Atualmente, a novidade mais quente entre os mauricinhos da
política do Cone Sul é o uruguaio Lacalle Pou, que irá enfrentar o esquerdista
Tabaré Vázquez no próximo dia 30 de novembro, no segundo turno das eleições
para a presidência do Uruguai. O advogado de 41 anos é tão bem-nascido que tem
até nome de nobre: Luis Alberto Aparicio Alejandro Lacalle Pou de Herrera. Um
verdadeiro príncipe. Seu pai, Luis Alberto Lacalle, foi presidente do país
entre 1990 e 1995, e foi derrotado por Tabaré em sua tentativa de voltar ao
cargo, em 1999. Em 2009, se lançou à presidência novamente e perdeu para
Mujica.
Lacalle Pou estudou na British School, a mais seleta escola
de Montevidéu, e, como todos os mauricinhos anti-bolivarianos, entrou cedo na
política, com o empurrãozinho do sobrenome paterno e também materno, de longa
tradição entre os “blancos” (Partido Nacional). Aos 27 anos, em 2000, se elegeu
deputado. Agora, se tornou a grande surpresa da eleição ao levar a disputa no
país para o segundo turno. A mãe do candidato, Julita Pou, também foi
senadora, e, segundo diz a imprensa uruguaia, é a grande financiadora da
campanha do filho, o que ele nega.
Em agosto, o candidato causou polêmica ao “desafiar” Tabaré,
de 74 anos, a repetir uma estripulia física chamada “bandeira” com um poste, o
que lhe rendeu o apelido de “Lacalle Pole” e muita gozação na internet, além de
críticas por zombar do adversário por ser “velho”.
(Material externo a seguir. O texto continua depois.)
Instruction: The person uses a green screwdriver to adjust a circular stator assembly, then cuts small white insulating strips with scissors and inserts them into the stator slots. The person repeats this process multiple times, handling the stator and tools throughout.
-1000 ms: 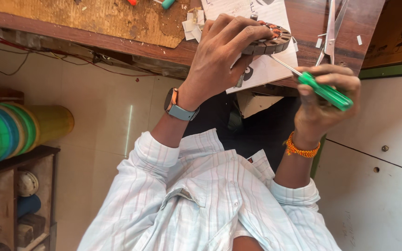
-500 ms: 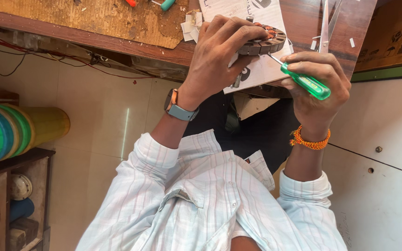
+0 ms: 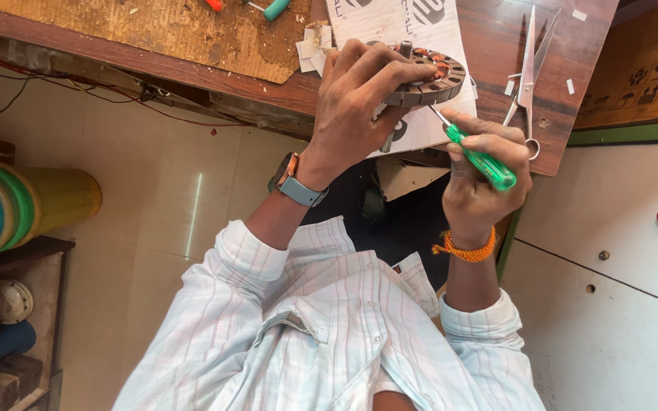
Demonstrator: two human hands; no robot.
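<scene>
My left hand (image 3: pixel 359 103) grips a round metal motor stator (image 3: pixel 432 80) with copper windings, holding it at the near edge of the wooden workbench (image 3: pixel 192 72) over a white printed sheet (image 3: pixel 390 19). My right hand (image 3: pixel 481 179) holds a green-handled screwdriver (image 3: pixel 481 160), its thin metal tip pointing up to the stator's lower rim. A watch sits on my left wrist, an orange thread band on my right.
Scissors (image 3: pixel 527 68) lie on the bench right of the stator. A board (image 3: pixel 138 30) covers the bench's left part, with small tools at the top edge. Stacked coloured rolls (image 3: pixel 17 202) and a shelf stand at left. A white cabinet (image 3: pixel 618 266) with a red button is at right.
My right hand has moved the screwdriver up and left, bringing its tip against the stator. My left hand keeps its grip on the stator.
</scene>
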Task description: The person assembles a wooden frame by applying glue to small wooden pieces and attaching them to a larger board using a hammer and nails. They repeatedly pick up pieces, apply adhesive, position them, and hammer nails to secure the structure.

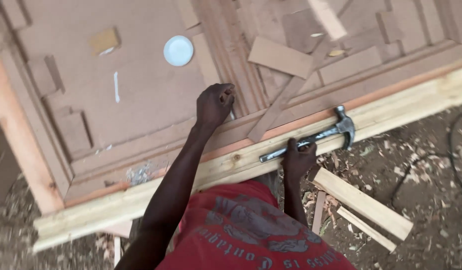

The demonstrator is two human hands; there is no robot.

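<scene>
1. Head view: the right hand [298, 160] is clenched around a hammer [311, 140], its long axis running from centre frame up-right along the pale plank [391, 112].
2. The left hand [214, 104], fingers curled, presses the brown panel [141, 90] up-left of it; whether it pinches anything I cannot tell.

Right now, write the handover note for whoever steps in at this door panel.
Left hand: closed, knuckles down on the moulded centre strip of the brown door panel, pinching something small that I cannot make out.
Right hand: grip shut on the handle of a claw hammer, head resting over the pale timber rail along the panel's near edge.
Things: loose thin offcut strip lies diagonally by the left hand; a white round lid sits on the panel; offcuts on the ground.
Done: rail lies against the panel edge.
Left: whether it is fastened cannot be told.
</scene>
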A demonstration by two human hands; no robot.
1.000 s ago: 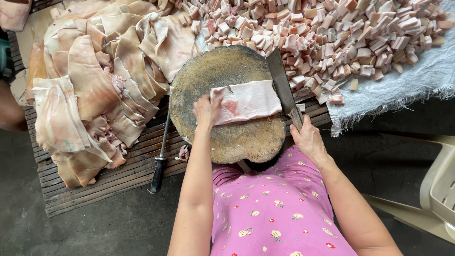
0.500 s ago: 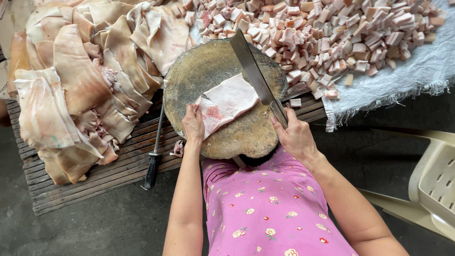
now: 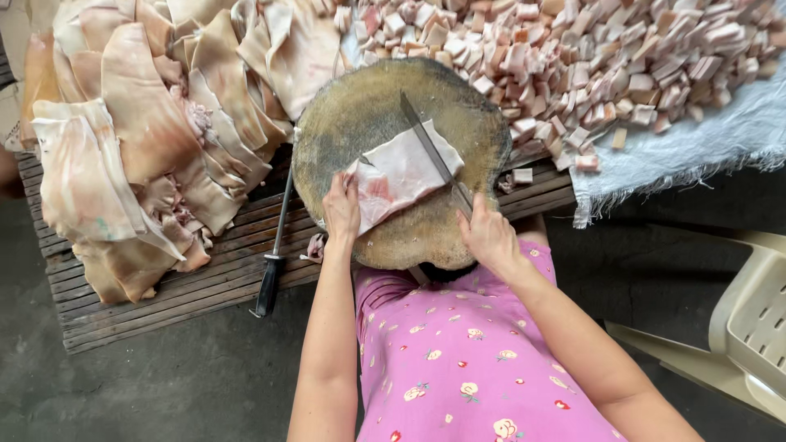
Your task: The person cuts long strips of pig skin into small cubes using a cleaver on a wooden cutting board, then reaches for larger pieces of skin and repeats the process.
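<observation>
A pale slab of pork fat (image 3: 401, 173) lies on a round wooden chopping block (image 3: 360, 115). My left hand (image 3: 341, 206) presses down on the slab's near left edge. My right hand (image 3: 488, 237) grips the handle of a cleaver (image 3: 426, 143). The cleaver's blade stands edge-down across the right part of the slab, cutting into it. I wear a pink flowered shirt (image 3: 458, 352).
A heap of large uncut pork skin and fat slabs (image 3: 147, 131) fills the left of the slatted wooden pallet (image 3: 164, 295). Several small cut cubes (image 3: 589, 65) lie on a white cloth (image 3: 696, 147) at right. A sharpening steel (image 3: 273, 245) lies left of the block. A plastic chair (image 3: 749, 319) stands at right.
The cleaver has swung from the slab's right edge onto the slab, turning edge-down into it. The slab was rotated slightly and my left hand stayed on its near edge.
</observation>
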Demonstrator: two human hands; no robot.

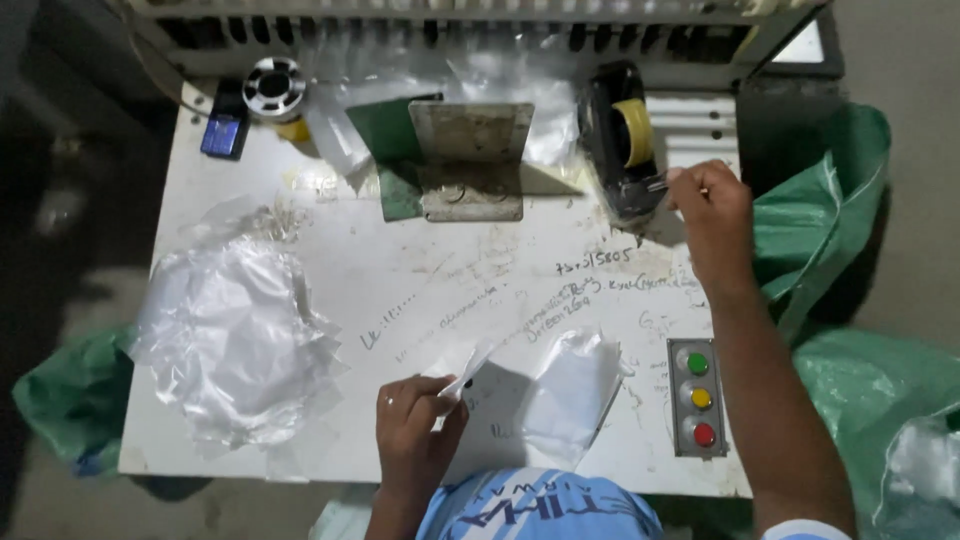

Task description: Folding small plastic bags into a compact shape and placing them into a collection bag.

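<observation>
My left hand point(415, 425) pinches the corner of a clear plastic bag point(560, 390) that lies flat near the front edge of the white worktable point(420, 270). My right hand point(712, 215) reaches to the far right and pinches the free end of the tape at a black tape dispenser point(615, 140) holding a yellowish tape roll point(636, 130).
A pile of clear plastic bags point(235, 335) lies at the left. A metal angle bracket point(470, 160) on a green sheet stands at the back centre. A three-button panel, green, yellow and red point(699, 398), sits front right. Green sacks point(830, 220) hang at both sides.
</observation>
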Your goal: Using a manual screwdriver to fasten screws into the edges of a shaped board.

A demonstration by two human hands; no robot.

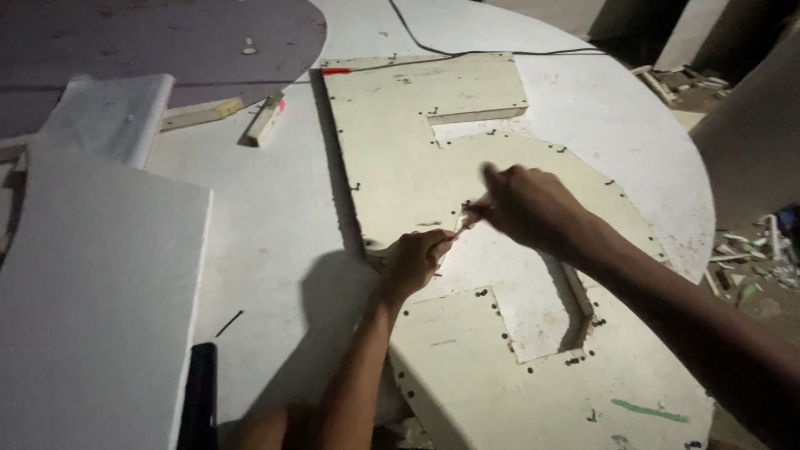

O pai de Lacalle Pou foi um presidente em cujo governo se
acentuou a desigualdade social no Uruguai e que se notabilizou pela
privatização de empresas e pelas denúncias de corrupção. Lacallito rejeita para
si o epíteto de neoliberal ou de “Chicago Boy” (os economistas responsáveis
pelo “milagre” chileno durante a ditadura de Pinochet que anteciparam o
neoliberalismo). Pelo contrário, elogia as conquistas da Frente Ampla de Mujica
e Tabaré e diz que irá mantê-las. Quem nunca viu este filme antes?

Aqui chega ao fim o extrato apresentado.